**Exercise goal**:
Your answer should be the lines below from the one holding "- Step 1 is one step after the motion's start" through the one holding "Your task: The", copied exactly and with nothing else.

━━━━━ Information supplied

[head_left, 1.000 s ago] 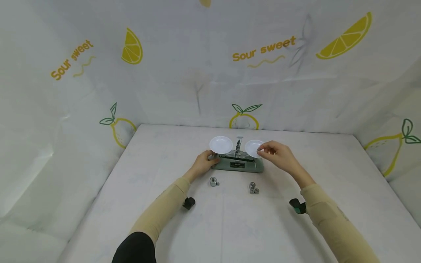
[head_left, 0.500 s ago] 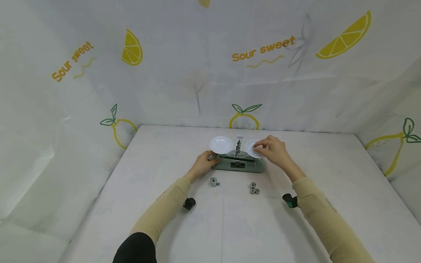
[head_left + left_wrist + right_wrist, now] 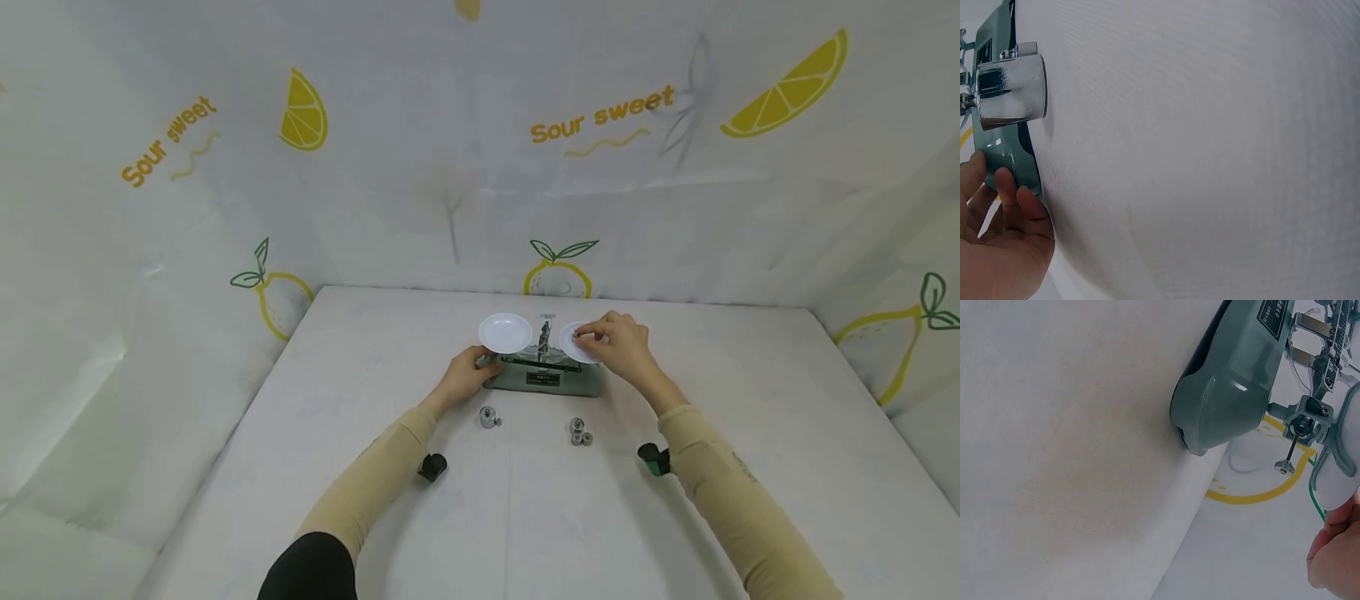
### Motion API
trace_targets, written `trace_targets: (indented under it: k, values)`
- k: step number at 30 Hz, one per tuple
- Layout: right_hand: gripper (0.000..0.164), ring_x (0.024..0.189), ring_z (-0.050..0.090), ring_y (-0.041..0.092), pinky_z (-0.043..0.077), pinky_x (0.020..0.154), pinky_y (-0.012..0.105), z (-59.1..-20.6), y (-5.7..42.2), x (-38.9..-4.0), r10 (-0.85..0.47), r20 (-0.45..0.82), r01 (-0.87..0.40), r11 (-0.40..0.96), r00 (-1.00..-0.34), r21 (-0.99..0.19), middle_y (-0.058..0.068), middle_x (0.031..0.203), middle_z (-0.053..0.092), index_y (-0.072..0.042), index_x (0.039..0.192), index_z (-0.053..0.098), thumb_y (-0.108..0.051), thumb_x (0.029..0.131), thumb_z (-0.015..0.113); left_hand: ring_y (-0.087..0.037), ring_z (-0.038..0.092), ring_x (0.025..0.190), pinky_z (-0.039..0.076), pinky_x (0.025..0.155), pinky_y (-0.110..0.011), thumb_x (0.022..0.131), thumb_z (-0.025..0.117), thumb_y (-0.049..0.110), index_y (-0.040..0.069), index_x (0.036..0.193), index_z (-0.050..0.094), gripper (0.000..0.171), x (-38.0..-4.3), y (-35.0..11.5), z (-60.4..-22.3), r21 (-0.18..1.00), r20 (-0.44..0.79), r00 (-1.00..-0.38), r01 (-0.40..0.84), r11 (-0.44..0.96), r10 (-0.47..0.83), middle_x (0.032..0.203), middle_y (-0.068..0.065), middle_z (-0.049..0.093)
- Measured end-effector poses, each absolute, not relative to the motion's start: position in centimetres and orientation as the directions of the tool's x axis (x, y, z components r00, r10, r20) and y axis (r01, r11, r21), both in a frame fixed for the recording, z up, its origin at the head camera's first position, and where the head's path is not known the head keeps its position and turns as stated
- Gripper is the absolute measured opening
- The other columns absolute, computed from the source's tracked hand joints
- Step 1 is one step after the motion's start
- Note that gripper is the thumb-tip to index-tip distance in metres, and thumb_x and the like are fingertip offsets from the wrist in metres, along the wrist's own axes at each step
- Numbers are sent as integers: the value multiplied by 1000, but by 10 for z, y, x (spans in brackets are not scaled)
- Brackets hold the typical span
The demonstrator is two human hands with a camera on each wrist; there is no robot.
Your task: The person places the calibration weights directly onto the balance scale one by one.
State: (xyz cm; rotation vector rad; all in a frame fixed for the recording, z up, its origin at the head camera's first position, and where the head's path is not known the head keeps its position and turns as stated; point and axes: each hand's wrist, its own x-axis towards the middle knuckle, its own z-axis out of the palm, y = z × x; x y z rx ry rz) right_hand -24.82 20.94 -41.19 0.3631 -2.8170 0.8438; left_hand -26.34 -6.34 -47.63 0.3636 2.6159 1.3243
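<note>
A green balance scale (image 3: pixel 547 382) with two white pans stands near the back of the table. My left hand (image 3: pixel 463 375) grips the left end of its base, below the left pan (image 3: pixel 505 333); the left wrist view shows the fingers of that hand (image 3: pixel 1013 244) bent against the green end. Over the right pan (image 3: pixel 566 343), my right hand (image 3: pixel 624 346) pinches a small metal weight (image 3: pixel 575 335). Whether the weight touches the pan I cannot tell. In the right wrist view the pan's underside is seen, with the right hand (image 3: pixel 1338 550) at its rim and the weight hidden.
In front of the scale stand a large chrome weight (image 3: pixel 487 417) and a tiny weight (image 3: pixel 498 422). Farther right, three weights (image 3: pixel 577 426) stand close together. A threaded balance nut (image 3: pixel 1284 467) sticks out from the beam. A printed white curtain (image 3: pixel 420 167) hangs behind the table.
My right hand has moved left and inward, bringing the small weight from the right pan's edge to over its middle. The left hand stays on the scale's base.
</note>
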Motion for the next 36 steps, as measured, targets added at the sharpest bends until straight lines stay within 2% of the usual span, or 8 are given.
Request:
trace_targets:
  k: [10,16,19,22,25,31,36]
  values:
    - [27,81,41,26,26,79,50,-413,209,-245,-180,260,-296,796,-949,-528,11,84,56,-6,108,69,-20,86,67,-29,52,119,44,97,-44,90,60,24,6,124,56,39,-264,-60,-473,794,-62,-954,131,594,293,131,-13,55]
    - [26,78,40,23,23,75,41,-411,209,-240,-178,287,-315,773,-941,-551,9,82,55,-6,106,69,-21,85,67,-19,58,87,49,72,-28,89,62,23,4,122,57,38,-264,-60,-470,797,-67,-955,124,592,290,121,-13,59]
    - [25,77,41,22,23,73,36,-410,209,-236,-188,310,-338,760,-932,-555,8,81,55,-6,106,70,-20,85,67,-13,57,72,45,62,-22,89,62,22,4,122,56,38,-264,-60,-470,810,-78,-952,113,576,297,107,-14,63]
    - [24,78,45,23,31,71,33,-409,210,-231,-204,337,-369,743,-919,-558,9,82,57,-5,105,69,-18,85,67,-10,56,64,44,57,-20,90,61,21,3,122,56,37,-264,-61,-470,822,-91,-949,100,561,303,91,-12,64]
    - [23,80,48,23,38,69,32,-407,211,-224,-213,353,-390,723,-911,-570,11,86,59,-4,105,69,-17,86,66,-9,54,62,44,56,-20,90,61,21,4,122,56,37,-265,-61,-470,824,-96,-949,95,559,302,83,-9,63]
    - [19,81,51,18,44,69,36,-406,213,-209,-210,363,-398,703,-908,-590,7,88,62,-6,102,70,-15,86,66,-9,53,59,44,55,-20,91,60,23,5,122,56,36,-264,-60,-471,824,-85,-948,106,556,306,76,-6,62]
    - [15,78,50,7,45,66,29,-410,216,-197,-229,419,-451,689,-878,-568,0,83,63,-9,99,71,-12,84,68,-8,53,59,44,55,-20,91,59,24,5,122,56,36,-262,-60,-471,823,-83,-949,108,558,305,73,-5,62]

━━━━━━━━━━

**Result below**:
- Step 1 is one step after the motion's start
- Note that gripper is the thumb-tip to index-tip distance in metres, and thumb_x and the like are fingertip offsets from the wrist in metres, along the wrist's own axes at each step
- Numbers are sent as integers: the value multiplied by 1000, but by 10 for z, y, x (spans in brackets are not scaled)
- Brackets hold the typical span
The demonstrator is two human hands with a camera on each wrist; there is no robot.
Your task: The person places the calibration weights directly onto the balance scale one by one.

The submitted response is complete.